If you had access to all the words you used, what could you learn about yourself? Using a recording device programmed to switch on for about 30 seconds once every 12 to 14 minutes, I have been able to analyse my family's interactions.

The first weekend I wore it seemed uneventful. But when I transcribed my recording I was distressed to see the way I spoke to my 12-year-old son. My tone was often detached. I used big words, lots of articles and few pronouns. My language was warmer with my wife and daughter...

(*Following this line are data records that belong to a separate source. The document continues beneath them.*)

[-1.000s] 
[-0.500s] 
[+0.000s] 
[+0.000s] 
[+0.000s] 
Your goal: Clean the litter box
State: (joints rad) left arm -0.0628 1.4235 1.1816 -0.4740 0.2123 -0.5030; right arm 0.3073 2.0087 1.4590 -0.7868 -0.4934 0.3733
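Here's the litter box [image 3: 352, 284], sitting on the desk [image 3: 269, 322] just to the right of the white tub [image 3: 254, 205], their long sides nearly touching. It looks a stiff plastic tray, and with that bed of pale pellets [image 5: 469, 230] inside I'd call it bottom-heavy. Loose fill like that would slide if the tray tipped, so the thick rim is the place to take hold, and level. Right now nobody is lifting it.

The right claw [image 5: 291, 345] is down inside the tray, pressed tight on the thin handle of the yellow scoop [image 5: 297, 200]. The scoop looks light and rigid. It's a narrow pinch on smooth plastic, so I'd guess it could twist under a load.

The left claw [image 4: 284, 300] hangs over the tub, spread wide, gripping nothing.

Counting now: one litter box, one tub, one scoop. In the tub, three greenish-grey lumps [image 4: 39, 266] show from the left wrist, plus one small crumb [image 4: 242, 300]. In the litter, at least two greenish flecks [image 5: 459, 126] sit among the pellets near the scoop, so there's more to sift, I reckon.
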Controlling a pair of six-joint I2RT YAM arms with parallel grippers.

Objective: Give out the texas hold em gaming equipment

# Posted by The Rat @ 10:33 AM



Tuesday, December 25, 2012
      ( 9:07 AM ) The Rat  
BOSS FIRES ASSISTANT FOR BEING 'IRRESISTIBLE'—AND COURT RULES HE'S RIGHT (to go by the guy's Yelp reviews, looks like there are some dissenting views) and Swaziland bans 'rape-provoking' miniskirts, both by way of Harper's.

However, the ban does not apply to traditional costumes worn by young women during ceremonies like the annual Reed Dance, where the ruling King Mswati III chooses a wife.

The flamboyant king already has 13 wives.

During the ceremony, beaded traditional skirts worn by young bare-breasted virgins only cover the front, leaving the back exposed. Underwear is not allowed...


# Posted by The Rat @ 9:07 AM


      ( 12:18 AM ) The Rat  
A PASSAGE from Richard Yates's Revolutionary Road that neatly encapsulates why Ratty does not too terribly regret not having embarked upon her first "serious" relationship till nearly 28. (Or as Agatha Christie more economically has her narrator observe in another context: "Poirot sighed. He was glad that he was no longer young.")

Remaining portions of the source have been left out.